• Comprendre les racines de la violence au Moyen Orient

Comprendre les racines de la violence au Moyen Orient

15 décembre 2021

Le 7 octobre, le Centre du Patrimoine Arménien (CPA) à Valence, en France, accueillait une conférence de l’historien et politologue Vicken Cheterian, intitulée « Guerre, Génocide et Mémoire Aujourd’hui au Moyen-Orient ». Co-organisé par l’UGAB Europe, le CPA et l’UGAB Valence, la conférence visait à examiner les violences de masse observées au cours du XXème siècle jusqu’à nos jours, en Syrie, en Irak et en Turquie, afin de comprendre l’origine de ces violences et des divisions confessionnelles qui caractérisent la région encore aujourd’hui.

A l’occasion du centenaire du Traité de Versailles, en 2019, l’UGAB Europe obtenait le soutien du programme « L’Europe pour les Citoyens » de l’Union européenne pour la mise en place d’un projet visant à examiner l’héritage de la Première Guerre mondiale sur l’histoire du XXème siècle. Intitulé Ideas & their Consequences : Genocide and International Justice after 1919, le projet mené en partenariat avec la Lepsiushaus de Potsdam, EUJS et Phiren Amenca, a permis la tenue d’une conférence internationale à Berlin, durant l’été 2021. La rencontre à Valence visait à disséminer certaines réflexions présentées lors de cette conférence, notamment sur les conséquences des divers traités de paix, signés entre 1919 et 1923, sur l’Europe et son voisinage, ainsi qu’au Moyen-Orient.

La présentation de Vicken Cheterian nous rappela que, dans ces années d’après-guerre, le Moyen-Orient vit ses frontières se redessiner, passant d’un régime impérial ottoman à l’émergence d’États-nations laïques calqués sur des modèles occidentaux. Il mit en avant le fait que ces États émergents construisirent leurs histoires nationales sur la base de récits en rupture totale avec leur passé ottoman. Or, selon Cheterian, afin de comprendre la situation de ces pays aujourd’hui, il est indispensable d’examiner les liens multiples qui les rattachent à leur passé ottoman.

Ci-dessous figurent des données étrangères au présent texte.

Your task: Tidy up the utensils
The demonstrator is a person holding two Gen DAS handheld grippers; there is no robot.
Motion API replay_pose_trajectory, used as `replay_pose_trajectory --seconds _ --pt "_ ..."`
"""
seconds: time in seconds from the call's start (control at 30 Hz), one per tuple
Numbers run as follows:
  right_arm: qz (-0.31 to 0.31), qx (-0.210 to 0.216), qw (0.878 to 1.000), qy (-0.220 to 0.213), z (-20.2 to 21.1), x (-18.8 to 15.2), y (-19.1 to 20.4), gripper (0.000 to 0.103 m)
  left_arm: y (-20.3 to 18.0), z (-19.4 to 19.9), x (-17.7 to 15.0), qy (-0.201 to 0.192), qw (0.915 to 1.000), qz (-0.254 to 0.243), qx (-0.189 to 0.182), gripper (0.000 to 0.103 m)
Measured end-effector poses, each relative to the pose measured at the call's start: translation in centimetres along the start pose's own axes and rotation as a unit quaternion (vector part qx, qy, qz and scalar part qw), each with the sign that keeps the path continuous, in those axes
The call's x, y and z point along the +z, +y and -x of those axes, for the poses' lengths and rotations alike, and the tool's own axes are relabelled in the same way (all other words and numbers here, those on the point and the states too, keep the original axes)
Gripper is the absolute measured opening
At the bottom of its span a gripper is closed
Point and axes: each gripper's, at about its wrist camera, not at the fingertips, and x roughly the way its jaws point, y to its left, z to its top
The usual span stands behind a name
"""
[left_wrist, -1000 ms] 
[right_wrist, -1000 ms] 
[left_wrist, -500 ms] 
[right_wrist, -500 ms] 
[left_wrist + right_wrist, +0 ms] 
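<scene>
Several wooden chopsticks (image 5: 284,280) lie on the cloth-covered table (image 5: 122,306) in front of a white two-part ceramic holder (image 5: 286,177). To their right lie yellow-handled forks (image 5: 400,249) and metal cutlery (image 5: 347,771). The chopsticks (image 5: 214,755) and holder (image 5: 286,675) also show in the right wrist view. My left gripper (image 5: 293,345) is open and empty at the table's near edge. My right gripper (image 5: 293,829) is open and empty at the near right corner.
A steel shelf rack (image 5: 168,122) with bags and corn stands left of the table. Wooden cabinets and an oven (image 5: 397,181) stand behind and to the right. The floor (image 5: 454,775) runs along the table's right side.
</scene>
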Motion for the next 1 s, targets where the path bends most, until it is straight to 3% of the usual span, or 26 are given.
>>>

Considérer l’histoire ottomane de ces nations modernes, c’est aussi reconnaître la pluralité de leur population et se rappeler que l’empire ottoman était constitué d’une population issue de diverses identités ethniques et religieuses. Si cette pluralité n’était pas fondée sur un système égalitaire, elle était néanmoins reconnue et tolérée. Comme le rappelle Cheterian, après la Première Guerre mondiale, « l’élite politique à la tête des États émergents de la région ont imposé une identité unifiée sur leurs populations pourtant plurielle. Il s’agissait d’imposer l’idée de la nation turque, de la nation syrienne, de la nation irakienne ».

Cheterian poursuivit sa présentation en expliquant le rôle central tenu par l’armée dans la construction des États modernes de Turquie, de Syrie et d’Irak, précisant que les officiers des premières armées nationales syriennes, turques et irakiennes étaient souvent d’anciens officiers ottomans. Dans le cas de la Turquie, il ajouta que l’armée qui commis le premier génocide du XXème siècle jeta également les bases des États émergents du Moyen-Orient. Ainsi, les auteurs du génocide devinrent les fondateurs des États modernes post-ottomans. Comme le souligna Cheterian, « dans l’historiographie officielle, ces criminels continuent d’être célébrés comme des héros nationaux, justifiant ainsi la violence de masse dont souffre aujourd’hui l’ensemble du Moyen-Orient ». 

Selon Cheterian, afin de comprendre ce qui se joue au Moyen-Orient aujourd’hui, il est indispensable d’examiner l’histoire ottomane qui a précédé et considérablement influencé la construction des États modernes dans la région. Ceci signifie également reconsidérer la place très limitée qu’on accorde habituellement à l’histoire du génocide de 1915 lorsqu’on examine l’histoire de la région. Comme Cheterian le rappela justement, « il est impossible de comprendre ce qui se passe aujourd’hui au Moyen-Orient si l’on censure l’histoire des Arméniens et si l’on ne considère pas le génocide arménien pour ce qu’il est : un crime de masse d’une ampleur considérable, sans aucune conséquence pour ses auteurs et dont les ramifications dans la région seront pourtant profondes et durables ».